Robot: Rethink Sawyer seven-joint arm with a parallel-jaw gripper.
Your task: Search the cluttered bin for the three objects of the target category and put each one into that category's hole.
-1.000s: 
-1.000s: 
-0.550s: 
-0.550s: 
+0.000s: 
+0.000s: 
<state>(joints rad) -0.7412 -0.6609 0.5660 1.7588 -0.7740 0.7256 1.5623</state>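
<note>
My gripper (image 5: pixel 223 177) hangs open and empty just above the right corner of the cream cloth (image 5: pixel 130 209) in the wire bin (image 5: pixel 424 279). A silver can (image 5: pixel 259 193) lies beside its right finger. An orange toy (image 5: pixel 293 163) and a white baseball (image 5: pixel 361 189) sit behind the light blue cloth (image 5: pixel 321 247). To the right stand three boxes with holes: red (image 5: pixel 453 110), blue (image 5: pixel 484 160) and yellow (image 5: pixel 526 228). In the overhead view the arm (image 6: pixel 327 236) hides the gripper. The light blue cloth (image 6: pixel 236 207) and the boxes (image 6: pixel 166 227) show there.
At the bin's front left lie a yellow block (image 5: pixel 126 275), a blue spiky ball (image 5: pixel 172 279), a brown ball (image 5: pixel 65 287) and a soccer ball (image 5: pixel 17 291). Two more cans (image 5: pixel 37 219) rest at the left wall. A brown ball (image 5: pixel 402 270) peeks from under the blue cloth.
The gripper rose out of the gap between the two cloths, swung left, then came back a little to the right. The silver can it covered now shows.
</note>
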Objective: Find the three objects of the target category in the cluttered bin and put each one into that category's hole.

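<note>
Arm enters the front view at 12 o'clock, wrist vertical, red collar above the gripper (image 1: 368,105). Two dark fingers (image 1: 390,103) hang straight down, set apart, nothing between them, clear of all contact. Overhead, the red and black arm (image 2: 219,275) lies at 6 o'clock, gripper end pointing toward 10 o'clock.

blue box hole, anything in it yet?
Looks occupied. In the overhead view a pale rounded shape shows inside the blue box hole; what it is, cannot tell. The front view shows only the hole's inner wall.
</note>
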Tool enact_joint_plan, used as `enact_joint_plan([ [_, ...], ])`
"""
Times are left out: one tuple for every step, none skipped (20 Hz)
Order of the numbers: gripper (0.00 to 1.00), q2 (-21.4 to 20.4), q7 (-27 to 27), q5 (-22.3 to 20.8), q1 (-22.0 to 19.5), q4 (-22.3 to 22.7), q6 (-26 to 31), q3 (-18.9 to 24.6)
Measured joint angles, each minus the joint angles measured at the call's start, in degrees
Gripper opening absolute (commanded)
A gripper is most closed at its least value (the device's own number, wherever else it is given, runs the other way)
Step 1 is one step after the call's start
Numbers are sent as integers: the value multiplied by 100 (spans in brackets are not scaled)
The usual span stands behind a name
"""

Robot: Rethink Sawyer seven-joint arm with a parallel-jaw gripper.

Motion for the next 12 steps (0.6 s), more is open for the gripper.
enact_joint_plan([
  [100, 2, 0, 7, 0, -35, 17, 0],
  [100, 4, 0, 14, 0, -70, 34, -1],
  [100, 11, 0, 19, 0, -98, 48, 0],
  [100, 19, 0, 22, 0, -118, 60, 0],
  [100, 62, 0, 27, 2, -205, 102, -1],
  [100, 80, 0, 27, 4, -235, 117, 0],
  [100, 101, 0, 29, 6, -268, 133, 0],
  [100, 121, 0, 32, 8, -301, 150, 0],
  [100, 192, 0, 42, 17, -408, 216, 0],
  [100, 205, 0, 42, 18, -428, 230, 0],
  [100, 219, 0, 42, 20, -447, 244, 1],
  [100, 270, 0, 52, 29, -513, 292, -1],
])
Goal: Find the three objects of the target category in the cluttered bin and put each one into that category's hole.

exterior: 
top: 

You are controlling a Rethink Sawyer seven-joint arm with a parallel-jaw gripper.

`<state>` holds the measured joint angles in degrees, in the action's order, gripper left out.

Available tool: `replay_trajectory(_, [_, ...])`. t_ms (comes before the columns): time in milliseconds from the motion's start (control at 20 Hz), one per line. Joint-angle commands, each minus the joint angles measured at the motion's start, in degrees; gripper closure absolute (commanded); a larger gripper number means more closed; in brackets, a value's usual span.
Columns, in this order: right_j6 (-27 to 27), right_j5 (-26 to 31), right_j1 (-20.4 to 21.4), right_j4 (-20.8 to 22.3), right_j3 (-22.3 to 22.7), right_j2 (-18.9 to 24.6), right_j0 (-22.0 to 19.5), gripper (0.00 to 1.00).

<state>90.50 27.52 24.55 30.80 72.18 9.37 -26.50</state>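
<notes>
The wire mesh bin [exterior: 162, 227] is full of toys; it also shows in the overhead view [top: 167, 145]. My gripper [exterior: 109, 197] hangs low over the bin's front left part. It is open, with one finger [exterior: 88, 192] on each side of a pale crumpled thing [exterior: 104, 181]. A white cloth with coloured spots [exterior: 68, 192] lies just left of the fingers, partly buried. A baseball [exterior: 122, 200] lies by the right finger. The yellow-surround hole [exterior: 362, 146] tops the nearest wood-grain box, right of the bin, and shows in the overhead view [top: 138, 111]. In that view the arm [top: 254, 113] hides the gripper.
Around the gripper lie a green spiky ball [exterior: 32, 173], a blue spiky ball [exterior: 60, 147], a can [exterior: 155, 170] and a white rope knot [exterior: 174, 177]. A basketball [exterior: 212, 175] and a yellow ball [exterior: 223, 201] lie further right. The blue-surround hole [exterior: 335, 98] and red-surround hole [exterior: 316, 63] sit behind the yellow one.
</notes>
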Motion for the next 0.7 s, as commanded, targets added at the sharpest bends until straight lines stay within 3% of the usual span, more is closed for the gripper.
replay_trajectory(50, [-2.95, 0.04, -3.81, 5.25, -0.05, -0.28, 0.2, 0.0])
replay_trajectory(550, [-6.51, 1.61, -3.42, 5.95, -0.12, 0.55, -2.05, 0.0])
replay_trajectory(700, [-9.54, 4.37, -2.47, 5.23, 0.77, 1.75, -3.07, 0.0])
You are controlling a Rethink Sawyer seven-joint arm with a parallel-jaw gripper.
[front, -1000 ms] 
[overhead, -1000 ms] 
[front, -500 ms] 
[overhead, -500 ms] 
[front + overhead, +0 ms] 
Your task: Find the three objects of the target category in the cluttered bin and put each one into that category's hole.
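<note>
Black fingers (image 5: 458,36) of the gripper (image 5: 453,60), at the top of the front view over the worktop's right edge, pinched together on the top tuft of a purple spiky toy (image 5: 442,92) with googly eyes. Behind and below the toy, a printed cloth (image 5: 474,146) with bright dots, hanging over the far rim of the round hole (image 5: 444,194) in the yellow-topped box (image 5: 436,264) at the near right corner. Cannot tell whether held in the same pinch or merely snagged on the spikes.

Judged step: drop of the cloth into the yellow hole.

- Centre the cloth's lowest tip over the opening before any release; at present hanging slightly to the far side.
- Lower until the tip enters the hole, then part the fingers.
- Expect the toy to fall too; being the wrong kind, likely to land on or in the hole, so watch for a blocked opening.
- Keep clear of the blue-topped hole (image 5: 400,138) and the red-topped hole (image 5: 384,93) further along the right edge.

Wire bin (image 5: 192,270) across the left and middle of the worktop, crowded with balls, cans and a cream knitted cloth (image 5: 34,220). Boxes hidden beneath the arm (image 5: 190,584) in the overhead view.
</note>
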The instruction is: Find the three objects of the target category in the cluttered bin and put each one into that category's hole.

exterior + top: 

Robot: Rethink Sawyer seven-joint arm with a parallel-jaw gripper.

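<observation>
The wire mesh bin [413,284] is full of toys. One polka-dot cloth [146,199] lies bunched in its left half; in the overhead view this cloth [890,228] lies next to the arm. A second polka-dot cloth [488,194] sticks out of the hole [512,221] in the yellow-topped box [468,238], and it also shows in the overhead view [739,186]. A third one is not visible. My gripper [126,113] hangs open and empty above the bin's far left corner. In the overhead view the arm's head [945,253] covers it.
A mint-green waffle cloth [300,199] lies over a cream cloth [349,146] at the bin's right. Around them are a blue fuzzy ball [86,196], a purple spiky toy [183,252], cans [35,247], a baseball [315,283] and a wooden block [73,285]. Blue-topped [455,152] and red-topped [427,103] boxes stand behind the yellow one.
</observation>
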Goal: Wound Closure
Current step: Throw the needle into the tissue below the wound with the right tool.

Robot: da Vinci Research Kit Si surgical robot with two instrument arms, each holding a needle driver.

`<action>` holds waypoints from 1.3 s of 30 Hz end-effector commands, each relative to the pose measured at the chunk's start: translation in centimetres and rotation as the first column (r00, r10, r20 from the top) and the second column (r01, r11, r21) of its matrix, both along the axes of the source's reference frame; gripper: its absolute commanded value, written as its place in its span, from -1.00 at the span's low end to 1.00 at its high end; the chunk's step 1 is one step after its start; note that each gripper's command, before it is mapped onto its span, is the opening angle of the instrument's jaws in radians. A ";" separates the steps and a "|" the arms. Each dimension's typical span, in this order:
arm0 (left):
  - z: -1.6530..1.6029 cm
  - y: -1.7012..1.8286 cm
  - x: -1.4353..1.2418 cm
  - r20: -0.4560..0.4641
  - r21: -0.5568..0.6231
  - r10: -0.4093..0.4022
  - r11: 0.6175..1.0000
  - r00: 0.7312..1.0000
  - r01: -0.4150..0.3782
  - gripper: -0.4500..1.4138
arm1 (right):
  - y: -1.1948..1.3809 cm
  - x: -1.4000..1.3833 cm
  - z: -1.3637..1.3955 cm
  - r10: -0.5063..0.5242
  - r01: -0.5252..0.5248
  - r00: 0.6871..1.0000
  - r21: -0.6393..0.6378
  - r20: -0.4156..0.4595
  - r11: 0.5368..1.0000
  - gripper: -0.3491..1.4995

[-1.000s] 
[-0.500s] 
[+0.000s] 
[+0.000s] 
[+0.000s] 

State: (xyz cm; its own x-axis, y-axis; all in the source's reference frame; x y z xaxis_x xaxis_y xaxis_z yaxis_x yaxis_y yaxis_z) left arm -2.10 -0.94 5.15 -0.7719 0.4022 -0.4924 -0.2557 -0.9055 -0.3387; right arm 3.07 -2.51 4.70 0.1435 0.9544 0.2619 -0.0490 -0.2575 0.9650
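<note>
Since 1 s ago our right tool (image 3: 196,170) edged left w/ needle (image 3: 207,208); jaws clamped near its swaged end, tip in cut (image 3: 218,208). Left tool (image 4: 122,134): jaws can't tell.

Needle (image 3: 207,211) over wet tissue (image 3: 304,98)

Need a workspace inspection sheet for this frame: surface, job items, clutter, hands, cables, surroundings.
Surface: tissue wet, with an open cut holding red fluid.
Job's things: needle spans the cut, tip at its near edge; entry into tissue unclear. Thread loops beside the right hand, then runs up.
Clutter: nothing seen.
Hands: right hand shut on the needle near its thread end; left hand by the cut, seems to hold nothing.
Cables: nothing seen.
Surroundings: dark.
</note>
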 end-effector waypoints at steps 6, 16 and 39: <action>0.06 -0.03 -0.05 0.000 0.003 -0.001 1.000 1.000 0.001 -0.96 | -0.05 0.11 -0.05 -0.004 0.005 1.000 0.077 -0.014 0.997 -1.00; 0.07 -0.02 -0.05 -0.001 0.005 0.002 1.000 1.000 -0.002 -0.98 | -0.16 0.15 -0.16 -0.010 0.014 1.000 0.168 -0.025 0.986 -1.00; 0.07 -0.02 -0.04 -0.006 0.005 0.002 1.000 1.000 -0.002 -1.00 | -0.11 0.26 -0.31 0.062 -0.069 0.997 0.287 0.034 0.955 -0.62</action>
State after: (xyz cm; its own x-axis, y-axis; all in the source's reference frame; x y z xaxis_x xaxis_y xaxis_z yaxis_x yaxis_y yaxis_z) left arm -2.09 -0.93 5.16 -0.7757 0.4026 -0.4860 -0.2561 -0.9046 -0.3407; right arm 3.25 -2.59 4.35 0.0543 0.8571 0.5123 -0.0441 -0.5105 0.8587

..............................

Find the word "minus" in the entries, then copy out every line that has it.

▶ [Output of the task]
Measured joint angles, each minus the joint angles measured at the call's start, in degrees
Available tool: `replay_trajectory(_, [_, ...])`. t_ms (comes before the columns): time in milliseconds from the motion's start (control at 20 Hz), one per line. Joint-angle commands, each minus the joint angles measured at the motion's start, in degrees; gripper closure absolute (commanded); a larger gripper number means more closed; in brackets, a value's usual span.

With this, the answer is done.